Ainda em 2018, Dal Piva, em conjunto com outros jornalistas de “O Globo”, publicou a reportagem “Em 28 anos, clã Bolsonaro nomeou 102 pessoas com laços familiares“. De grande repercussão, a investigação mostrou um padrão de nomeação de funcionários nos gabinetes parlamentares da família Bolsonaro na Câmara dos Deputados, na Assembleia Legislativa do Rio de Janeiro e na Câmara dos Vereadores do Rio com indícios do esquema conhecido como “rachadinha”, a entrega ilegal de grande parte do salário do assessor para o parlamentar.
A ameaça mais grave sofrida por Dal Piva ocorreu em 2021, após a publicação do último episódio do podcast “UOL Investiga – A vida secreta de Jair”, também de grande repercussão.
“Quando eu fui convidada para trabalhar no portal UOL, eu entendi que, depois de anos abordando diferentes informações em diferentes reportagens, era preciso fazer uma reunião de todo esse material para contar a história toda para as pessoas compreenderem melhor o entorno do presidente Bolsonaro. Para mim, era muito claro que as pessoas não tinham entendido a essência e o papel de alguns dos personagens centrais envolvidos”. Assim nasceu o podcast que foi produzido por Dal Piva junto com a equipe do portal.

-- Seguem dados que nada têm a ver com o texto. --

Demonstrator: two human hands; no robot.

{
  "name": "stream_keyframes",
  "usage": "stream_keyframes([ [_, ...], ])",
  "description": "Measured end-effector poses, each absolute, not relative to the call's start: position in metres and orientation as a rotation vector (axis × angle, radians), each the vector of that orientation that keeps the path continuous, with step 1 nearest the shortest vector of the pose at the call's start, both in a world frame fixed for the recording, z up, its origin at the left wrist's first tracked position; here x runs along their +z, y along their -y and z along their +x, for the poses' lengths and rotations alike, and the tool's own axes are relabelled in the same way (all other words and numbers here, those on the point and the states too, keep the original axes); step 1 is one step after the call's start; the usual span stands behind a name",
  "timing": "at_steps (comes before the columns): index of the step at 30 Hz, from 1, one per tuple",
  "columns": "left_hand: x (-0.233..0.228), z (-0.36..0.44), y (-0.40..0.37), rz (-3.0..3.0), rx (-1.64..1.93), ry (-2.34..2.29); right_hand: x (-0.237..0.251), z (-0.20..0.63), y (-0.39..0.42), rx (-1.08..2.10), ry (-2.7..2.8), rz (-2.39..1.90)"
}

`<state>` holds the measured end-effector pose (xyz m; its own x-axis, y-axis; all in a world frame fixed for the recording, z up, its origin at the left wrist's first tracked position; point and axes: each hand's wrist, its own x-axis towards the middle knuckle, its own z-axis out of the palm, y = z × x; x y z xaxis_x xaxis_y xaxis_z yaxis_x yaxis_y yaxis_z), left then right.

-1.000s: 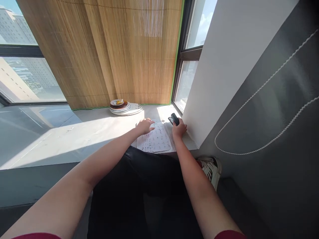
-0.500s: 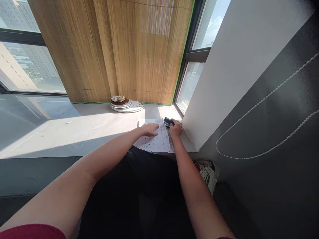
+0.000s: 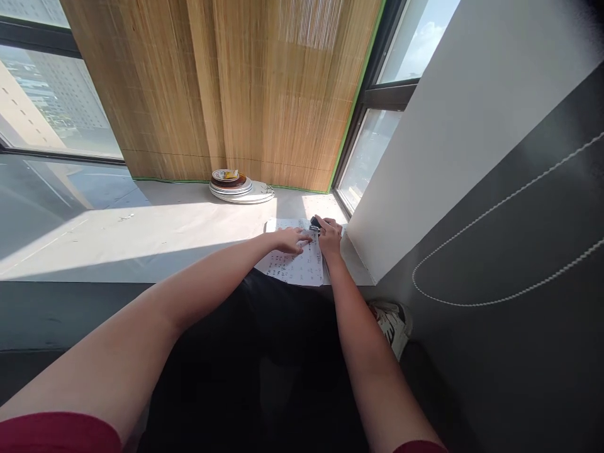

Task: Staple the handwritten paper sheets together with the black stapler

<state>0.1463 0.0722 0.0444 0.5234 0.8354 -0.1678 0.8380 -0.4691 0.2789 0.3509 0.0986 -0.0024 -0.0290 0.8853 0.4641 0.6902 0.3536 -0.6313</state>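
Observation:
Sheets of white paper (image 3: pixel 302 267) with rows of dark marks lie on the sill in front of me. My left hand (image 3: pixel 290 240) rests on the paper with its fingers stretched out. At the upper right edge of the sheets, my right hand (image 3: pixel 330 236) is wrapped round a black stapler (image 3: pixel 314 223). The stapler's front end reaches over the paper's corner, and my fingers hide most of its body. Whether its jaws are pressed together I cannot tell.
A pale window sill (image 3: pixel 155 233) runs along a bamboo blind (image 3: pixel 245 94). Stacked plates (image 3: pixel 233 189) stand at the back of the sill. A white wall (image 3: pixel 425 138) closes off the right side, where a beaded cord (image 3: pixel 453 304) hangs. A shoe (image 3: pixel 392 324) shows below.
My right hand has shifted its grip forward over the stapler, covering more of it. My left hand has slid slightly right on the paper. The view has tilted a little.

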Motion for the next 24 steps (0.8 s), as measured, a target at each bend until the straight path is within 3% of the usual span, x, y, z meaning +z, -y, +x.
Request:
stream_keyframes([
  [11, 0.041, 0.149, -0.072, 2.427, 0.050, -1.386, 0.008, 0.345, -0.097, 0.203, 1.904, -1.468],
  [24, 0.054, 0.153, -0.062, 2.459, -0.145, -1.402, 0.003, 0.343, -0.100, 0.053, 1.900, -1.519],
])
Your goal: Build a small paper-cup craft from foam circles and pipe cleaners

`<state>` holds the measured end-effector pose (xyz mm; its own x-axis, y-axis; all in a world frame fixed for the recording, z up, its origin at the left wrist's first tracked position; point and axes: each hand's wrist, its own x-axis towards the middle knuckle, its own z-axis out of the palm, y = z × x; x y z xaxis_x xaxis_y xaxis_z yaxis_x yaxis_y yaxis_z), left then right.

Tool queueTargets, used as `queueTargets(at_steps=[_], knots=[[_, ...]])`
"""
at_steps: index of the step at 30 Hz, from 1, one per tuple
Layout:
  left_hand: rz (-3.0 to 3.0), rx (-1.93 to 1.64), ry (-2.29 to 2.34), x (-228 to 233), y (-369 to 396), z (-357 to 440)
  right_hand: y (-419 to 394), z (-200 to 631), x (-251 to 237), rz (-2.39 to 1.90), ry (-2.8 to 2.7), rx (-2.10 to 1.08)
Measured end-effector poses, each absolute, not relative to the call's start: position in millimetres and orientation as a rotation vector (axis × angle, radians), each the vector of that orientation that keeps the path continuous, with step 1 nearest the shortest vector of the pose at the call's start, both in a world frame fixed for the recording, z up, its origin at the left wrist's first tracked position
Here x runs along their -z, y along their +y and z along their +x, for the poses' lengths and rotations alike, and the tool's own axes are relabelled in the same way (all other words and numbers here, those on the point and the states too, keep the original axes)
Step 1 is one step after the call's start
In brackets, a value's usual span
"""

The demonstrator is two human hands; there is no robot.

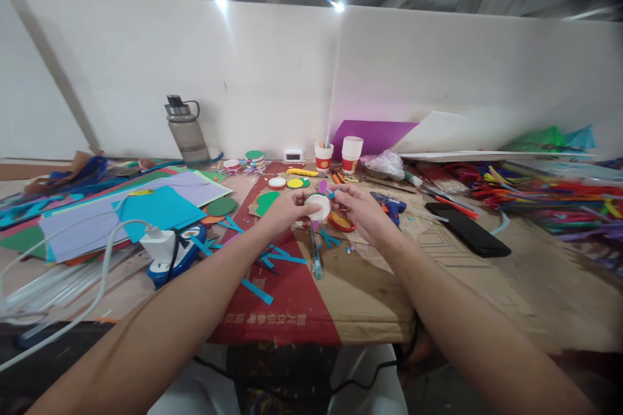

Um dos personagens da produção é Frederick Wassef, que atua como advogado do presidente e de seus filhos em alguns casos. Em 2020, Fabrício Queiroz, ex-assessor do senador Flávio Bolsonaro, amigo do presidente e policial militar da reserva, foi preso dentro do sítio de Wassef, durante a investigação do esquema de “rachadinha”. Queiroz ficou escondido no local por um ano e meio.
“O Wassef já tinha uma relação difícil com vários colegas jornalistas e comigo há algum tempo. Ainda na época do Globo, durante meses, negociamos uma entrevistas. No entanto, ele recusava. Depois, marcava e não aparecia. Para o podcast, eu usei uma entrevista que tinha feito em março de 2021 e, quando precisamos complementar com ele, foi ok. Passou uma semana com o material sendo publicado e ele não me procurou para falar nada. Nem para reclamar. Quando estreou o 4º e último episódio do podcast, numa sexta-feira, no fim do dia, ele me mandou aquela mensagem no Whatsapp”, conta Dal Piva.
“Faça lá o que você faz aqui no seu trabalho, para ver o que o maravilhoso sistema político que você tanto ama faria com você. Lá na China você desapareceria e não iriam nem encontrar o seu corpo. (…) Por que não experimenta primeiro na sua pele o que é a esquerda, para depois lutar tanto para atingir o presidente de seu país e trazer o comunismo para o meu amado Brasil? Você é inimiga da pátria e do Brasil. (…) A esquerda te paga??? Você está feliz e realizada por atacar e tentar destruir o Presidente do Brasil, sua família e seu advogado?????”, escreveu o advogado à jornalista por aplicativo de mensagens.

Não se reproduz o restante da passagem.